REQUIRED WORK >>
Write every line of the material again exactly, with no pictures in the copy.
[[ DATASET CONTENT open ]]
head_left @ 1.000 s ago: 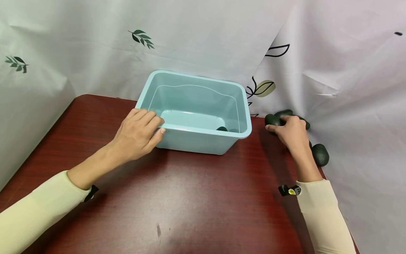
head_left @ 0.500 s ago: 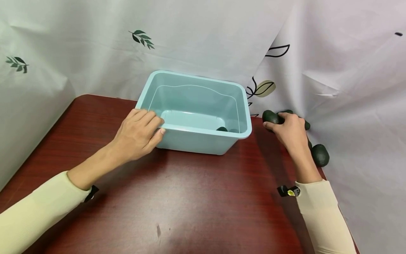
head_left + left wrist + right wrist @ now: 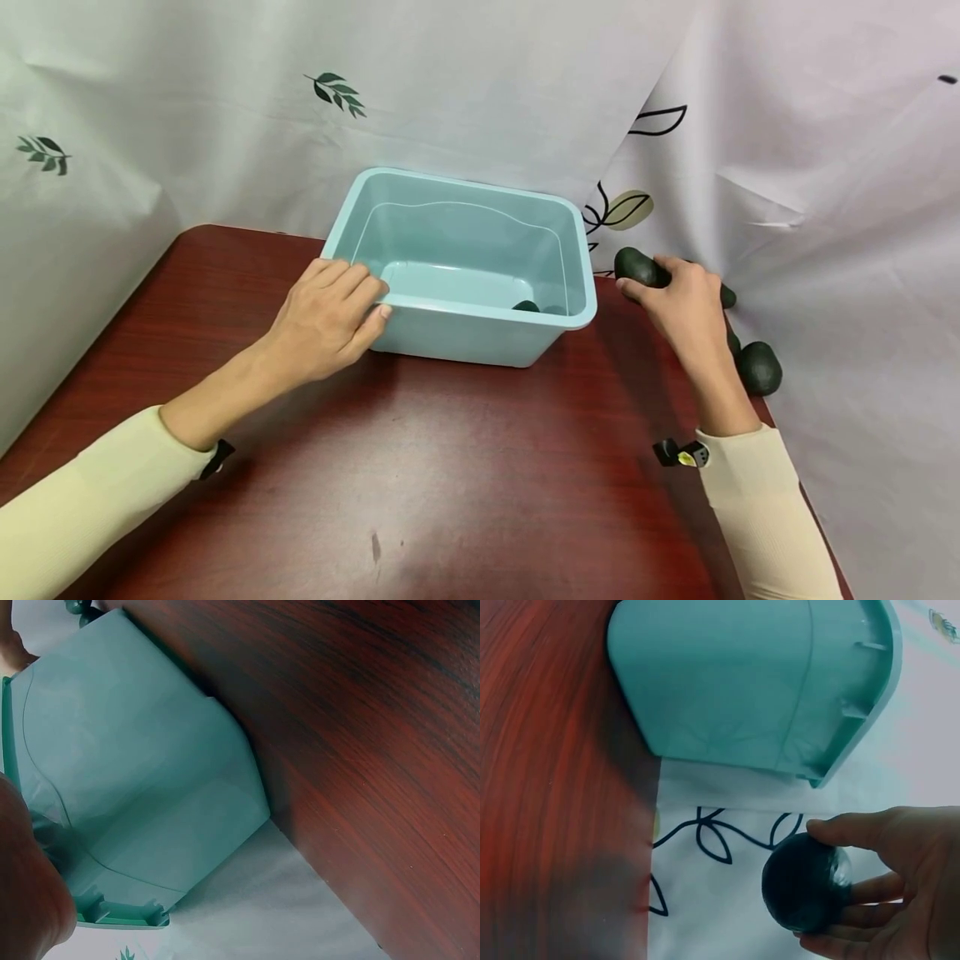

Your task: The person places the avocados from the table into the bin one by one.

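Note:
A light blue plastic bin (image 3: pixel 465 333) stands at the back of the table. My left hand (image 3: pixel 322 317) grips its front left rim, fingers over the edge and thumb on the outside. To the right of the bin, my right hand (image 3: pixel 686 308) holds a dark green avocado (image 3: pixel 636 265) between thumb and fingers. In the right wrist view that avocado (image 3: pixel 802 881) is raised beside the bin's side wall. One more avocado (image 3: pixel 527 306) shows inside the bin, partly hidden by the front rim.
Several avocados lie along the table's right edge, among them a round one (image 3: pixel 759 368) beside my right wrist; others are partly hidden behind the hand. A white patterned sheet (image 3: pixel 480 92) hangs behind and beside the dark red wooden table (image 3: pixel 450 467).
My right hand has lifted the avocado slightly and brought it a little left, toward the bin. The left hand has stayed in place on the rim.

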### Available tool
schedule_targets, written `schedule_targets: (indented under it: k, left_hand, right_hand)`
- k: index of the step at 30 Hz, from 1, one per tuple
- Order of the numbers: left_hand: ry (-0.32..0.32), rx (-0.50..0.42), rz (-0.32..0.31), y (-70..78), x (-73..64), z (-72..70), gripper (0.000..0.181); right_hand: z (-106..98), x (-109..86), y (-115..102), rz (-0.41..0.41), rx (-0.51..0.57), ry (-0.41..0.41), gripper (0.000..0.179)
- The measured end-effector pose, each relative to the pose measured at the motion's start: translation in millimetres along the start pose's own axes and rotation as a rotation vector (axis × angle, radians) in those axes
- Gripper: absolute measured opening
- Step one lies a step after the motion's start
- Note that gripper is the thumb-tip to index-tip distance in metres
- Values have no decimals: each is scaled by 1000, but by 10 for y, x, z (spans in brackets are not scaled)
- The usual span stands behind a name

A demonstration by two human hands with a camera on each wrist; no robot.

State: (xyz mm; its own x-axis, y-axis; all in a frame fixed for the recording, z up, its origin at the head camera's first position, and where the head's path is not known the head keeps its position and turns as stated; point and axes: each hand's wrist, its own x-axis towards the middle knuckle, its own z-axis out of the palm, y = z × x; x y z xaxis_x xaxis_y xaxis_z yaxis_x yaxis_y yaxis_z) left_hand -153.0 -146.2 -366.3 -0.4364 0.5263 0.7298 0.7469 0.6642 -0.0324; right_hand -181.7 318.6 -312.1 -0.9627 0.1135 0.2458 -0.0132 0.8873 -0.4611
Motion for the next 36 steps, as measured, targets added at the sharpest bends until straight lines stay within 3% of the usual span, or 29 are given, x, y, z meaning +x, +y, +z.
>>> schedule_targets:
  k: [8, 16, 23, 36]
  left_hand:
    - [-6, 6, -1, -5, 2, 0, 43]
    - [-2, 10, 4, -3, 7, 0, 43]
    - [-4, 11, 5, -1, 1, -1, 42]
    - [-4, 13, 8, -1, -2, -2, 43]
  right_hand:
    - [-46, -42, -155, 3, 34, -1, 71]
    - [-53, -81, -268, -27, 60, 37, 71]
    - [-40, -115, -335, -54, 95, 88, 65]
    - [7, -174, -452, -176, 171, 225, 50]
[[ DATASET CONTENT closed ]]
PROBLEM SOLUTION >>
head_left @ 1.000 s ago: 
head_left @ 0.500 s ago: 
head_left + left wrist + right wrist @ now: 

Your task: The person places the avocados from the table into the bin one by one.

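Note:
A light blue plastic bin (image 3: pixel 465 333) stands at the back of the table. My left hand (image 3: pixel 322 317) grips its front left rim, fingers over the edge and thumb on the outside. To the right of the bin, my right hand (image 3: pixel 686 308) holds a dark green avocado (image 3: pixel 636 265) between thumb and fingers. In the right wrist view that avocado (image 3: pixel 802 881) is raised beside the bin's side wall. One more avocado (image 3: pixel 527 306) shows inside the bin, partly hidden by the front rim.
Several avocados lie along the table's right edge, among them a round one (image 3: pixel 759 368) beside my right wrist; others are partly hidden behind the hand. A white patterned sheet (image 3: pixel 480 92) hangs behind and beside the dark red wooden table (image 3: pixel 450 467).
My right hand has lifted the avocado slightly and brought it a little left, toward the bin. The left hand has stayed in place on the rim.
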
### Available tool
schedule_targets, written `schedule_targets: (indented under it: k, left_hand, right_hand)`
- k: index of the step at 30 Hz, from 1, one per tuple
- Order of the numbers: left_hand: ry (-0.32..0.32), rx (-0.50..0.42), rz (-0.32..0.31), y (-70..78), x (-73..64), z (-72..70), gripper (0.000..0.181); right_hand: z (-106..98), x (-109..86), y (-115..102), rz (-0.41..0.41), rx (-0.51..0.57), ry (-0.41..0.41), gripper (0.000..0.179)
- The measured end-effector pose, each relative to the pose measured at the motion's start: translation in millimetres along the start pose's own axes and rotation as a rotation vector (axis × angle, radians) in those axes
- Gripper: absolute measured opening
- Step one lies a step after the motion's start
- Note that gripper is the thumb-tip to index-tip distance in metres
- Values have no decimals: each is scaled by 1000, but by 10 for y, x, z (spans in brackets are not scaled)
- The usual span stands behind a name

A demonstration by two human hands with a camera on each wrist; no robot.

State: (xyz mm; its own x-axis, y-axis; all in a frame fixed for the recording, z up, its origin at the head camera's first position, and where the head's path is not known the head keeps its position and turns as stated; point and axes: each hand's wrist, its own x-axis towards the middle knuckle, its own z-axis out of the palm, y = z × x; x y z xaxis_x xaxis_y xaxis_z yaxis_x yaxis_y yaxis_z) left_hand -153.0 -146.2 -366.3 -0.4364 0.5263 0.7298 0.7469 0.6642 -0.0324; right_hand -181.7 318.6 -312.1 -0.9627 0.1135 0.2458 -0.0132 0.8873 -0.4611
Motion for the next 36 steps, as measured, targets added at the sharpest bends until straight lines stay within 3% of the usual span, or 29 are given, x, y, z meaning +x, +y, +z.
>>> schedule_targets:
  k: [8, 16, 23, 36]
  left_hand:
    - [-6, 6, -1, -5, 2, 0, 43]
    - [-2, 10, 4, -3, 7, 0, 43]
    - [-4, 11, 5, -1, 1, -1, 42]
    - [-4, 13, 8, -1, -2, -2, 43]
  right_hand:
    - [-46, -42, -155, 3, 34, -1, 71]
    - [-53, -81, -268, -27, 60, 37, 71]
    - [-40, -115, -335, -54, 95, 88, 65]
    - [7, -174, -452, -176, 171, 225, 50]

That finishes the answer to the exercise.